Dans les années 1970, Foumbouni vit l’arrivée de Chamsoudine Mohamed, un enseignant et littéraire d’Ouani, qui devient directeur du Collège d’Enseignement Secondaire (CES) de Foumbouni. Il travaille avec des enseignants canadiens et développe l’enseignement secondaire de la ville. Son année de direction marque le début d’une nouvelle ère pour l’éducation à Foumbouni, une période d’ouverture vers des connaissances plus larges et variées. Chamsoudine, également professeur de français, était connu pour sa passion pour la littérature et son enthousiasme à enseigner des œuvres comme celle de Verlaine, ce qui suscitait un grand intérêt chez ses élèves.
Le sport : Un vecteur d’unité entre Foumbouni et Ouani
Le sport, notamment le football, a également joué un rôle important dans le renforcement des liens entre Foumbouni et Ouani. En 1980, l’équipe de l’Étoile du Sud de Foumbouni remporte la Coupe des Comores, avec plusieurs joueurs originaires d’Ouani. Ces sportifs, comme Chadhuili Abdou Bacar et Alex, ont non seulement contribué à la victoire de l’équipe mais ont aussi permis à Foumbouni de rayonner sur le plan sportif. Ils sont devenus des symboles de l’unité et de la solidarité entre les deux villes, montrant que la compétition sur le terrain pouvait se traduire par une fraternité hors du terrain.
En 1984, lors d’une autre victoire en Coupe des Comores, Alex marque le mais décisif contre les Chiraziens de Domoni, ce qui a renforcé l’identité régionale de Foumbouni. Ces moments partagés ont permis aux habitants des deux villes de créer des liens forts, transcendant les frontières géographiques et renforçant l’idée d’une communauté comorienne unie.
Un héritage indélébile
Les habitants d’Ouani ont laissé une marque profonde sur Foumbouni, non seulement dans le domaine de l’éducation et du sport mais aussi dans l’administration. Le parcours d’Ahmed Mohamed Combo, originaire de Ouani, illustre parfaitement cette contribution. Enseignant et directeur du collège, puis proviseur du lycée, il a non seulement formé des générations d’élèves mais a également contribué à l’essor de l’éducation dans la région. Son engagement va au-delà de la salle de classe : il a également supervisé plusieurs collèges ruraux de Mbadjini, contribuant ainsi à la démocratisation de l’enseignement secondaire.
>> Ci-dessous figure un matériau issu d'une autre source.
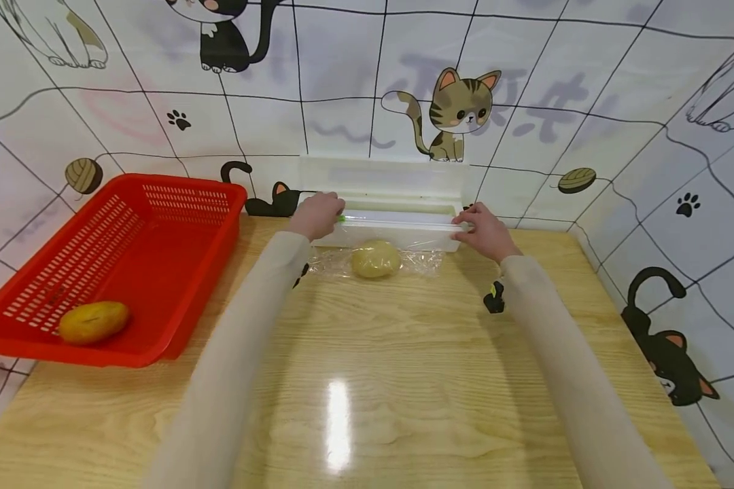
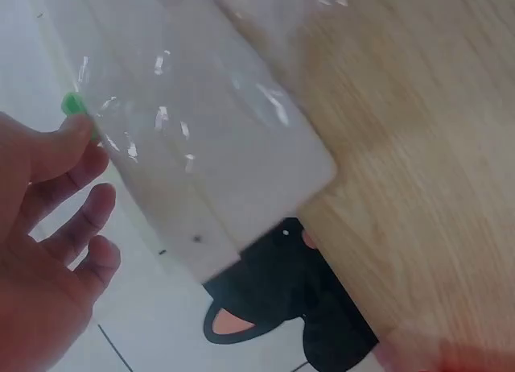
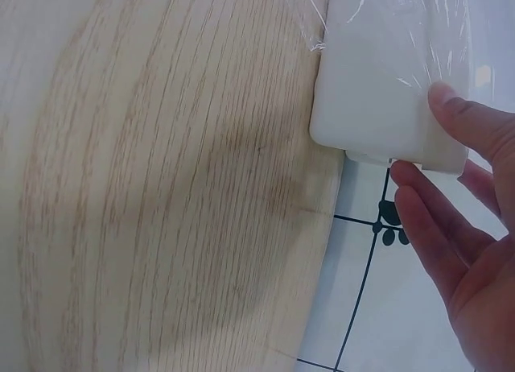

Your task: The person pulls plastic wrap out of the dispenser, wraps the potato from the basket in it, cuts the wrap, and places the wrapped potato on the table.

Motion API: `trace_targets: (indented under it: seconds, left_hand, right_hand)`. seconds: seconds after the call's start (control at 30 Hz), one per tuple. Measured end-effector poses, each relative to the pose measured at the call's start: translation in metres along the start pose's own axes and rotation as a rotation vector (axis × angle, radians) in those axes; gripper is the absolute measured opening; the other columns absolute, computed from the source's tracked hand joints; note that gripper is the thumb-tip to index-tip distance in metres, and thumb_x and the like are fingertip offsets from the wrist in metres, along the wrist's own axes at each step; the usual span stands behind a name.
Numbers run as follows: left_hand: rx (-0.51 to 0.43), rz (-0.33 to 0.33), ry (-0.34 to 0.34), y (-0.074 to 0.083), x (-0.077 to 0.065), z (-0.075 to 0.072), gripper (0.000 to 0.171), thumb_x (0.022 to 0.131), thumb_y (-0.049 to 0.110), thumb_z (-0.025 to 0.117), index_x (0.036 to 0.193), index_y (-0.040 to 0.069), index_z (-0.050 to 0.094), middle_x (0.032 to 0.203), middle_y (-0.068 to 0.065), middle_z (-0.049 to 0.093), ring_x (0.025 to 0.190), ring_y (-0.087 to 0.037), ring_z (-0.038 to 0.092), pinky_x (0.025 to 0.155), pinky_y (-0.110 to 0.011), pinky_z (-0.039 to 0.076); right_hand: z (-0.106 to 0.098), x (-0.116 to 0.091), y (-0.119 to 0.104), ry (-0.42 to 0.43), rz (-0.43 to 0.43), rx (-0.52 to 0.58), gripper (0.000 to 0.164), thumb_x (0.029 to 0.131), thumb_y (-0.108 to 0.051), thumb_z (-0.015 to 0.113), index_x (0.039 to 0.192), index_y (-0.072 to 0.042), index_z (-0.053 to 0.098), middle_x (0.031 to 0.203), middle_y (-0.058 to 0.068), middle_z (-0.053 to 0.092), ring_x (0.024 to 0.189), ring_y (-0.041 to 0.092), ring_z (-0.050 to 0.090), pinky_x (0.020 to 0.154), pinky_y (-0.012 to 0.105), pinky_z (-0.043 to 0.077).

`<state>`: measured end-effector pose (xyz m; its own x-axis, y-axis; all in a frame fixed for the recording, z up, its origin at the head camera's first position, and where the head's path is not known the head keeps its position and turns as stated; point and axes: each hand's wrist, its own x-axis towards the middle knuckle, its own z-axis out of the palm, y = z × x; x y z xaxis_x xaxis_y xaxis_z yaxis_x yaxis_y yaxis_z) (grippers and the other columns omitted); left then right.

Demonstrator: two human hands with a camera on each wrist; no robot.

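Upper-centre frame, left hand (image 1: 316, 216) pinches green tab (image 2: 72, 104), right hand (image 1: 486, 233) grips right end of white box (image 1: 425, 239) (likely steadying it), yellow round item (image 1: 376, 259) in clear film (image 1: 422, 263) mid-frame.

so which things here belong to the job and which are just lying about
Apparently in use:
white box, held by right hand
green tab, pinched by left hand
clear film
round yellow item

Apparently lying about:
red basket
oblong yellow item inside it
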<state>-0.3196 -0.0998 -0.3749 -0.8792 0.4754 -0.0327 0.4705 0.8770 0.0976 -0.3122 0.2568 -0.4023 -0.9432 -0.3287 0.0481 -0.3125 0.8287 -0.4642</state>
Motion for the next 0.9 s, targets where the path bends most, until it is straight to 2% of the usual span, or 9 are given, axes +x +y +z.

La relation entre Foumbouni et Ouani est ainsi bien plus qu’une simple coopération. Elle est le témoignage d’une solidarité historique et d’une union d’efforts pour l’éducation, le sport et la culture, permettant à Foumbouni de se développer et de prospérer tout au long du 20e siècle. Les contributions des habitants d’Ouani ont été cruciales pour le développement de Foumbouni et continueront d’être un modèle de collaboration intercommunautaire pour les générations futures.
Foumbouni, aujourd’hui encore, porte en elle l’héritage de ces échanges fructueux, célébrant l’unité entre les îles, l’éducation et la fraternité. Le souvenir de ces hommes et femmes venus d’Ouani est un hommage à la solidarité et à la force de la communauté, qui a permis à Foumbouni de se forger une identité propre, riche de ses influences et de ses liens indéfectibles avec Ouani.